Liquidation de nos finances de guerre
L’expression monétaire des finances de guerre masque et dénature la réalité économique. En apparence, les dépenses de guerre se font en monnaie dont l’abondance progressive répand une impression d’euphorie. Si l’on enlève le voile monétaire, on constate une pénurie croissante des biens et une déperdition sensible du matériel. En vérité, le financement de la guerre se ramène à une restriction de la consommation au profit des investissements faits pour des fins improductives.

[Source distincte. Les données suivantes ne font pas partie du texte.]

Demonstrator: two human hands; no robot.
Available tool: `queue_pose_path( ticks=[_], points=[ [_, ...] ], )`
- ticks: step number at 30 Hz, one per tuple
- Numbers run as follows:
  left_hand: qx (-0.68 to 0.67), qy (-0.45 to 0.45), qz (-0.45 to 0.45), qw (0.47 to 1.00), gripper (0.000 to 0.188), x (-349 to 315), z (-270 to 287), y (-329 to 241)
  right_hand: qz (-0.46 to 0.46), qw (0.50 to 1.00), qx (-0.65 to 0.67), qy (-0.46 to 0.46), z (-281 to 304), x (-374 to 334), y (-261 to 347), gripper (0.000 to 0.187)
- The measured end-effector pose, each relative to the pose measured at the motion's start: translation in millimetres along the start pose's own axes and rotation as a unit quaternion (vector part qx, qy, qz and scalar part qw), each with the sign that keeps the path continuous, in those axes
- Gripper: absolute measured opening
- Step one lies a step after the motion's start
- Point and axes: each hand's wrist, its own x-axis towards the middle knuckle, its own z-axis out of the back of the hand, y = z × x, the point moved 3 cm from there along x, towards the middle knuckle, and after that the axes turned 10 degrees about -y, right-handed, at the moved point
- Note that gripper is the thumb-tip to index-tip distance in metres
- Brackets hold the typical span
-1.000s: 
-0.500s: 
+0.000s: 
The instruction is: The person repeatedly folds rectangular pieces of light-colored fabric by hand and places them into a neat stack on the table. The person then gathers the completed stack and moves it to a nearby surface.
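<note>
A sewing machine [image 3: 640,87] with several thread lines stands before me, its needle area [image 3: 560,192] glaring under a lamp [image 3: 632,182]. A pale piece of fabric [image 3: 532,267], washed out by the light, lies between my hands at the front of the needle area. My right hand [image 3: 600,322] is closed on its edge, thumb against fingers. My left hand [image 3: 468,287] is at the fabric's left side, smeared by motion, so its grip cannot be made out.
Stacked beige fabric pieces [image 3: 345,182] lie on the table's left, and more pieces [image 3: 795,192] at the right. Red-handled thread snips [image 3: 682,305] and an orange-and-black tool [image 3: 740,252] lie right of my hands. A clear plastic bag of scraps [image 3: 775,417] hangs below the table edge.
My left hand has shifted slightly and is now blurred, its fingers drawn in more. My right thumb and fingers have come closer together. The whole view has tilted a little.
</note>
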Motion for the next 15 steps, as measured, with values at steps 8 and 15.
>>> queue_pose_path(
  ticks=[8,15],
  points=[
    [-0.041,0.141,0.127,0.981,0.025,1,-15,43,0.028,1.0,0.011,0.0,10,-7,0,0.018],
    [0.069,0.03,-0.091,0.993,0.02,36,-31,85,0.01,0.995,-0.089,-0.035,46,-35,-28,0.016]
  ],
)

En Angleterre, l’indice de la consommation privée est tombé de 100 en 1939 à 79 en 1944 ; en France, le ravitaillement n’a satisfait, ces dernières années, que la moitié à peine des besoins physiologiques évalués à 2.400 calories par jour. Le revenu réel devenu disponible, grâce à la restriction de la consommation, a été transféré à l’État par l’impôt et l’emprunt pour lui permettre de faire face à la production et à la consommation de guerre. Mais les dépenses de guerre exigent aussi une amputation du capital. L’Angleterre a liquidé le gros de son patrimoine étranger pour se procurer des matières, équipements et denrées nécessaires à la poursuite de l’effort de guerre. Le produit net de la vente des actifs à l’étranger a atteint 1.065 millions de livres au 30 juin 1944 : à la même date, l’accroissement de la dette extérieure est ressorti à 2.300 millions de livres (1) ; d’après les déclarations du Chancelier de l’Échiquier, l’endettement britannique à l’étranger a dépassé 4.000 millions de livres le 31 mars 1945.

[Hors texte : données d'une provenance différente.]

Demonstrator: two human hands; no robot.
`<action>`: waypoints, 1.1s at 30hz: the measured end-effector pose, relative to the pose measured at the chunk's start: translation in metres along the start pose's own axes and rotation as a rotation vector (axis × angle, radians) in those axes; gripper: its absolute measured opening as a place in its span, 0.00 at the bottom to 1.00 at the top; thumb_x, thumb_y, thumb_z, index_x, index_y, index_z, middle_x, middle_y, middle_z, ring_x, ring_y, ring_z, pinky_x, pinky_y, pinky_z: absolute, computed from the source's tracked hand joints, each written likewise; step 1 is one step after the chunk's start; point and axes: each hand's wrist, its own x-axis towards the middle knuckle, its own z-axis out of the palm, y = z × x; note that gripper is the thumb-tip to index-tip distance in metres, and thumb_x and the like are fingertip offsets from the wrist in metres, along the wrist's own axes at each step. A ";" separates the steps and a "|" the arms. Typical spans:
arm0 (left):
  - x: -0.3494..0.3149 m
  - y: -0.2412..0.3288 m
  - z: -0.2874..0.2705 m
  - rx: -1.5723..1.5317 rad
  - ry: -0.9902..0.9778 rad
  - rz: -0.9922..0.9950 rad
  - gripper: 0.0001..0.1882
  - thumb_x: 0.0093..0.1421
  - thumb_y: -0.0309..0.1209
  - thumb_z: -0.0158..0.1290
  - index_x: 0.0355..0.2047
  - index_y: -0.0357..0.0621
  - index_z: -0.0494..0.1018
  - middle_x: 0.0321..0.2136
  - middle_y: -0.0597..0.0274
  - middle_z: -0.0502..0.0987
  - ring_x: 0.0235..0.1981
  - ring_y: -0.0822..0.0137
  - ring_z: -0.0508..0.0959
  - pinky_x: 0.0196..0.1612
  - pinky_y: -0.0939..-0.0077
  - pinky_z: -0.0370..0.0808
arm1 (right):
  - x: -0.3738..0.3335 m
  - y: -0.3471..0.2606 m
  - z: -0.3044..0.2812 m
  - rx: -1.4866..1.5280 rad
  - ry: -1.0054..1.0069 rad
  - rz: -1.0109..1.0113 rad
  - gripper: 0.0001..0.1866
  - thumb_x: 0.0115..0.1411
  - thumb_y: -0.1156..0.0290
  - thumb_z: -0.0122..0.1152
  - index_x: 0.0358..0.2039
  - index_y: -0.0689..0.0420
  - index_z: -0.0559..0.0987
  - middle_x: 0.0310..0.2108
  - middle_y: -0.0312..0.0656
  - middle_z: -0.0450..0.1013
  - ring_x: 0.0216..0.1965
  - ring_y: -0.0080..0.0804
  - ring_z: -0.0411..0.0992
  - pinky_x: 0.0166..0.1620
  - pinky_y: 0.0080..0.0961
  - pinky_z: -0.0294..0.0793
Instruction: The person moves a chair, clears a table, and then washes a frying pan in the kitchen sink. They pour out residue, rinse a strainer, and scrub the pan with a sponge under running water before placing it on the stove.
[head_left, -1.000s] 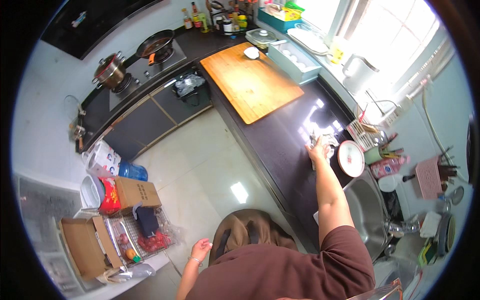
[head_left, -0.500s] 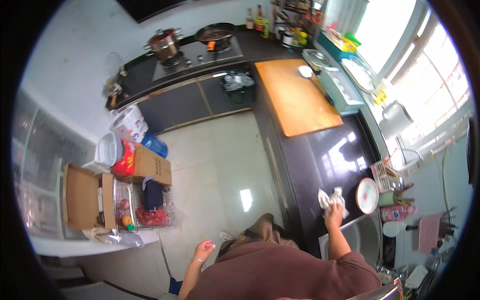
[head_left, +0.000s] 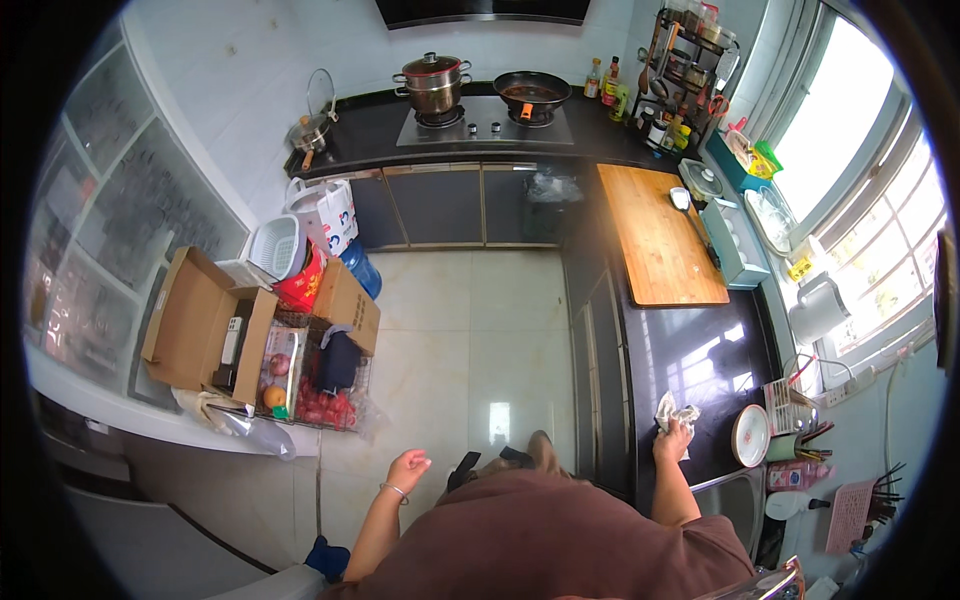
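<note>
On the dark countertop (head_left: 690,350) to my right, my right hand (head_left: 673,441) is closed around a crumpled white cloth (head_left: 684,408), which bunches out beyond the fingers and touches the counter's surface. A white plate with a reddish rim (head_left: 750,436) leans on its edge just right of that hand. The steel sink (head_left: 733,500) lies nearer to me, partly hidden by my arm. My left hand (head_left: 408,469), a bracelet at its wrist, hangs over the floor in front of my body. Its fingers are loosely bent and hold nothing.
A wooden cutting board (head_left: 655,235) with a spatula (head_left: 690,215) lies farther along the counter. At the back are a pot (head_left: 432,88) and a frying pan (head_left: 532,95) on the stove. An open cardboard box (head_left: 205,320) and a wire basket (head_left: 345,425) stand at left.
The view has tilted and turned, so more of the stove and spice rack shows. My right hand still grips the cloth on the counter; the left hand stays free in front of me.
</note>
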 end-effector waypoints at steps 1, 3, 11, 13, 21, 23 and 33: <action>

Tous les pays belligérants ont attaqué leur capital économique intérieur pour élargir le potentiel des dépenses de guerre : le produit de la liquidation des stocks, les fonds normalement réservés à l’amortissement de l’outillage, ont été mis à la disposition du Trésor. Enfin, l’inflation monétaire et de crédit a fermé le circuit des finances de guerre : il s’agit d’une traite sur l’avenir qui sera payée par une amputation future du pouvoir d’achat de tous ceux qui ont des revenus fixes.